## TASK OBJECTIVE
Retype, exactly as they appear below, the lines between the line holding "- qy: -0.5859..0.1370" and the line holding "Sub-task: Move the", both ends included.

## DATA SECTION
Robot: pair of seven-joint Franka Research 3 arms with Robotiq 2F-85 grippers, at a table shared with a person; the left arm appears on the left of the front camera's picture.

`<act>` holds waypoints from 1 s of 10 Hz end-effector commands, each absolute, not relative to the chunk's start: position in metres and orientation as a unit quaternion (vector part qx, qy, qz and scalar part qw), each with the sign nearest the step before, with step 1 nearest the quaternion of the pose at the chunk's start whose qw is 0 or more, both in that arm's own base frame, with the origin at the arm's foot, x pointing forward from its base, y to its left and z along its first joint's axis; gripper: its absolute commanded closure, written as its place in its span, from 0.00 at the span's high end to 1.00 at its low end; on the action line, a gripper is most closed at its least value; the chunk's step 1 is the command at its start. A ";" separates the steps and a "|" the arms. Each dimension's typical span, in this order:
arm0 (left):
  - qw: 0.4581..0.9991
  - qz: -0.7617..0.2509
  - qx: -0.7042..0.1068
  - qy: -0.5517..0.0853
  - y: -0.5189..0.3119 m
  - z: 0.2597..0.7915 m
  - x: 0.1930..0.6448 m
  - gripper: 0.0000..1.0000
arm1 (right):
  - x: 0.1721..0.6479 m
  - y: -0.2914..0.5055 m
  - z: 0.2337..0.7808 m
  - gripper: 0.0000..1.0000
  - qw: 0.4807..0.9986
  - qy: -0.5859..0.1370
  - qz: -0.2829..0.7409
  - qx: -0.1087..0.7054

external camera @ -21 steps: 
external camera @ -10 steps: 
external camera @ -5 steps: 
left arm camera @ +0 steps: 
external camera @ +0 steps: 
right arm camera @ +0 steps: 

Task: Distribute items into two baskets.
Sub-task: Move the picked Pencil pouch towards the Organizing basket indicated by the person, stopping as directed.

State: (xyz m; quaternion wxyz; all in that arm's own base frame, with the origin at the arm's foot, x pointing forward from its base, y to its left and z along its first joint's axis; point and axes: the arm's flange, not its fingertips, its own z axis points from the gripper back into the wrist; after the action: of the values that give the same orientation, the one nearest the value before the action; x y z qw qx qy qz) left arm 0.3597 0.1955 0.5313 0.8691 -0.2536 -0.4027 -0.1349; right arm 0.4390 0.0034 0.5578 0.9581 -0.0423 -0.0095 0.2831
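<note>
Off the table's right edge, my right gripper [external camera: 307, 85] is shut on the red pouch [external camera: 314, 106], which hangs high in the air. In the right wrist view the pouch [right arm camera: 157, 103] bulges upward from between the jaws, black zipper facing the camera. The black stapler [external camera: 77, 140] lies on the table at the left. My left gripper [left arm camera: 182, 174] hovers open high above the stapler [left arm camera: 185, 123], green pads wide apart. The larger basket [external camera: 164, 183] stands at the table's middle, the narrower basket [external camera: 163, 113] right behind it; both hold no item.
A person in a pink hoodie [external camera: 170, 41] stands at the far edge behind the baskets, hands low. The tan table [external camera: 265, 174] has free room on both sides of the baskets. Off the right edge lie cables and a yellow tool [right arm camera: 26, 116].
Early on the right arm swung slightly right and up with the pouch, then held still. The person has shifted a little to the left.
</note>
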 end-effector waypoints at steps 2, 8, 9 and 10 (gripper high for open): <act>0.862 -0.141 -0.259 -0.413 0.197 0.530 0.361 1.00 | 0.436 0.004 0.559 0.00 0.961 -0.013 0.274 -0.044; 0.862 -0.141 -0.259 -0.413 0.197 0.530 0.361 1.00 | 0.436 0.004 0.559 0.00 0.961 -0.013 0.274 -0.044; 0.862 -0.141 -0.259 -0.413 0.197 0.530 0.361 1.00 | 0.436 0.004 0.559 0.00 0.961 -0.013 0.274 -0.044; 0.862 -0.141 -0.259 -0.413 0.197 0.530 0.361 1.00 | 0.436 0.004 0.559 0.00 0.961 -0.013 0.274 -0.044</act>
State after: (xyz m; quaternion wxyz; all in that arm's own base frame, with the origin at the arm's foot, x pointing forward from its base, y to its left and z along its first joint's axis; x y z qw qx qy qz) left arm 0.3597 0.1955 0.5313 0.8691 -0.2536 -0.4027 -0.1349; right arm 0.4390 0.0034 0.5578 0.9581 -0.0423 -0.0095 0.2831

## SOLUTION TO THE EXERCISE
  - qy: -0.5859..0.1370
  - qz: -0.2829..0.7409
  - qx: -0.1087..0.7054

external camera @ -21 steps: 
external camera @ -10 steps: 
external camera @ -5 steps: 
left arm camera @ +0 steps: 
external camera @ +0 steps: 
right arm camera @ +0 steps: 

Task: Distribute items into two baskets.
Sub-task: Move the picked Pencil pouch towards the Organizing basket indicated by the person, stopping as directed.

With that, the exercise is complete.